Seismic stress perturbation and triggering patterns induced by the 2016 Central Italy earthquake sequences

Numerous shallow earthquakes, including 24th August Amatrice, 26th October Visso, and 30th October Norcia earthquakes, ruptured the segments of Mount Vettore-Gorzano fault system in the central Apennines (Italy) in 2016. In order to investigate the stress perturbation and triggering patterns among the earthquake sequences, we introduce a more realistic nonplanar coseismic fault geometry model, which improve the rupture model by assimilating relocated aftershocks and the GPS observations. We adopt the seismic slip inversion program of the steepest descent method (SDM) to create the detailed coseismic rupture models and optimize Coulomb Failure Stress model by varying the coefficient of friction and received fault parameters. The results indicate that the nonplanar fault geometry model is more reflective of the deep slip of the coseismic rupture than planar model.
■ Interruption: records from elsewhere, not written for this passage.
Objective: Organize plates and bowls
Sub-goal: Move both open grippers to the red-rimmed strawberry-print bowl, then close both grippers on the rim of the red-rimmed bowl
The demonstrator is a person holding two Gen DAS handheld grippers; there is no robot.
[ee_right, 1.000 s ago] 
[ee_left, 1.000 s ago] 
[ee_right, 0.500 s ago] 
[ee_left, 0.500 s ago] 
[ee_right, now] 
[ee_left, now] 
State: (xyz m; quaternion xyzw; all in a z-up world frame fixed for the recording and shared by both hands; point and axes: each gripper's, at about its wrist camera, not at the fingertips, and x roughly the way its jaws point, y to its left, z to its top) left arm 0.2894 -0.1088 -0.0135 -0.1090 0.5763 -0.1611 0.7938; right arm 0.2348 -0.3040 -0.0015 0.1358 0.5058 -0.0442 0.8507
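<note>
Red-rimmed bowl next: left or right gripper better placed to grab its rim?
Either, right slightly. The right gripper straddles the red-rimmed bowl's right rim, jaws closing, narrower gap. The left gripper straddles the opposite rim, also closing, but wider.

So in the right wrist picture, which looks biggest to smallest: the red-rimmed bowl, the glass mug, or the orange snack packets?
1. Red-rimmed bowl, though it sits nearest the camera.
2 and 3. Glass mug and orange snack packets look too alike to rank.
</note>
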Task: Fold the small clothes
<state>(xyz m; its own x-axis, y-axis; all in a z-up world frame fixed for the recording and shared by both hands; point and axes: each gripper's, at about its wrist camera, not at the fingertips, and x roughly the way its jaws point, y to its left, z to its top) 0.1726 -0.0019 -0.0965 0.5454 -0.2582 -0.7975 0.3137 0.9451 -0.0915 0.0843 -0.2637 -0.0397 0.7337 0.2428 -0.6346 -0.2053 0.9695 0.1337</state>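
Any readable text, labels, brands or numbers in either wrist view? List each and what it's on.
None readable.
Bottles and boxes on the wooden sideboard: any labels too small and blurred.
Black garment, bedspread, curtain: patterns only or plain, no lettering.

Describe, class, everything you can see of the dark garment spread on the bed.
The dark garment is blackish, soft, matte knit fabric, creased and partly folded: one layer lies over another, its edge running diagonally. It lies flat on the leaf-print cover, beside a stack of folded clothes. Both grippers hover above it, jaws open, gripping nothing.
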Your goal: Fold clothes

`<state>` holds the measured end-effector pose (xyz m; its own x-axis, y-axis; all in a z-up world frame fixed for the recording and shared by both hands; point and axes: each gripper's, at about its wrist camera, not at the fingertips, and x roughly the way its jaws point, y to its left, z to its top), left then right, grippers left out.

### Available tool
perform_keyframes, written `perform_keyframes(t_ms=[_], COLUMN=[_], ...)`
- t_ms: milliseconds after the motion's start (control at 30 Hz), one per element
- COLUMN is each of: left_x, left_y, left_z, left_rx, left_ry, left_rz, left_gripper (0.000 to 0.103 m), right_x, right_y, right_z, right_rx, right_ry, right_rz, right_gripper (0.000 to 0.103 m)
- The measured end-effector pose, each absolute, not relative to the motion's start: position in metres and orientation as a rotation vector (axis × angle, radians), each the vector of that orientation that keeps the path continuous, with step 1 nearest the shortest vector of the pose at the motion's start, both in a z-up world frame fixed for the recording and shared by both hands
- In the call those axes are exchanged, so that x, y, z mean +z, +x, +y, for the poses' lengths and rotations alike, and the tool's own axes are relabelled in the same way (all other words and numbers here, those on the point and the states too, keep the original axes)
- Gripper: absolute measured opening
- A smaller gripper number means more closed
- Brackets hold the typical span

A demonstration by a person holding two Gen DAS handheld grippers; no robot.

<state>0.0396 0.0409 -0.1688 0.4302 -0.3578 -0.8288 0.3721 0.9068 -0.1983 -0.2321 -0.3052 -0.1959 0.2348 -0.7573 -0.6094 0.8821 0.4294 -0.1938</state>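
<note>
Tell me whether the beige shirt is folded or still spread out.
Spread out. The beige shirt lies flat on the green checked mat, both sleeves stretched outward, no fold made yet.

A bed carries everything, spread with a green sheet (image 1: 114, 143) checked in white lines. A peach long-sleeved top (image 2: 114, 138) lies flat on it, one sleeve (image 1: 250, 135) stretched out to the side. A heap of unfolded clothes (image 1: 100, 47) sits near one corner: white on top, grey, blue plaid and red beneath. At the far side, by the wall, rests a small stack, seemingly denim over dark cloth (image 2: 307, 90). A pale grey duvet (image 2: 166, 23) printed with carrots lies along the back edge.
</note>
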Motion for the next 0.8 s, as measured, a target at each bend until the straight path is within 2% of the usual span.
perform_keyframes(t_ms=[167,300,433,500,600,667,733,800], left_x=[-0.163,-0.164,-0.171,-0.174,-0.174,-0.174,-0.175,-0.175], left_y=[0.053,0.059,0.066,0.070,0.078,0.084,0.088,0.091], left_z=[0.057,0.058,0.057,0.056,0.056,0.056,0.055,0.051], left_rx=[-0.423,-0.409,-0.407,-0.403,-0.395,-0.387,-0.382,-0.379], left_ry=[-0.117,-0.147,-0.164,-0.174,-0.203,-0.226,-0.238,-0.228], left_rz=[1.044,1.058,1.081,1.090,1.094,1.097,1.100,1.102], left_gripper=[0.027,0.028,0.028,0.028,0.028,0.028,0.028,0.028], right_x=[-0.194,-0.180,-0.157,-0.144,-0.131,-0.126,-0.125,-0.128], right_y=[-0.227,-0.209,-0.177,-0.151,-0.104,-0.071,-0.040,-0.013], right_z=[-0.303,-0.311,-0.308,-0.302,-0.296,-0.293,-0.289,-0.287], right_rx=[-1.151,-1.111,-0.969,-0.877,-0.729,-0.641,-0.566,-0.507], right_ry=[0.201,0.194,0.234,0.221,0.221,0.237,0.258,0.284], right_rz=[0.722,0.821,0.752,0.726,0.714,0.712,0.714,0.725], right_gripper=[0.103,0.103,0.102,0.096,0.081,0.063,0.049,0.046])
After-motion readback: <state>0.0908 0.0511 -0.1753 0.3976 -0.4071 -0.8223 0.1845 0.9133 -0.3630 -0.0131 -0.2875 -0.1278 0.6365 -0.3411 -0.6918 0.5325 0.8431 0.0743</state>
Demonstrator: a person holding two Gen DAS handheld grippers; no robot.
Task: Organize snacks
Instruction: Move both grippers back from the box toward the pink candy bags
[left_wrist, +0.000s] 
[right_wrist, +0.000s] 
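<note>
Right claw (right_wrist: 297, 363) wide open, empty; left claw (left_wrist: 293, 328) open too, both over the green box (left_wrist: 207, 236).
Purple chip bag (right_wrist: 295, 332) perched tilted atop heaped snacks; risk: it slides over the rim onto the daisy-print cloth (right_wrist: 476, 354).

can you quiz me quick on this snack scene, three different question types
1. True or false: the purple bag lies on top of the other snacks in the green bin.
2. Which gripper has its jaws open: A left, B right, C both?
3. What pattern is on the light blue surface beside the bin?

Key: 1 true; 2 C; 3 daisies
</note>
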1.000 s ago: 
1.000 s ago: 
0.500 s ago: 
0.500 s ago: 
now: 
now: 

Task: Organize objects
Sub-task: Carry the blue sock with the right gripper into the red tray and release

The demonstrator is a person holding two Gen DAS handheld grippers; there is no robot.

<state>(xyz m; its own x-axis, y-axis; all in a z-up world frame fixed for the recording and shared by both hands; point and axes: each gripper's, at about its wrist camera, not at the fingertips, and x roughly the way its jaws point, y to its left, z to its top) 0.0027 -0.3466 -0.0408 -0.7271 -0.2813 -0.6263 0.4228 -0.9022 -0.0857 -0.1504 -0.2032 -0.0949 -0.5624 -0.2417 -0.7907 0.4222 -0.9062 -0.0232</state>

As evidenced by the coseismic Coulomb stress changes caused by the three mainshocks at different depth slices, the stress loading mainly distributes on the active fault zones and the stress changes can well explain the spatial distribution of aftershocks. The first large Amatrice mainshock accelerates the occurrence of the Mw 5.9 Visso and Mw 6.6 Norcia earthquakes, with the positive stress changes at the hypocenter exceeding the stress triggering threshold (0.010×106 Pa) and up to 0.015×106 and 0.257×106 Pa, respectively. Furthermore, the Mw 5.9 Visso earthquake as well encourages the occurrence of the Mw 6.6 Norcia event with the increased stress changes of 0.052×106 Pa on the hypocenter. It is concluded that the stress transfer and accumulation play crucial roles on the linkage triggering mechanism among the mainshock-mainshock and mainshock-aftershocks. Noteworthily, the cumulative stress changes on the southwest segment of the Norcia Fault (NF), the southeast parts of the Montereale Fault System (MFS) and Mount Gorzano Fault (MGF) of the main regions are up to (1.5∼3.5) ×106 Pa. The cumulative stress changes have not been released sufficiently by aftershocks, which may increase the seismic hazard in those regions.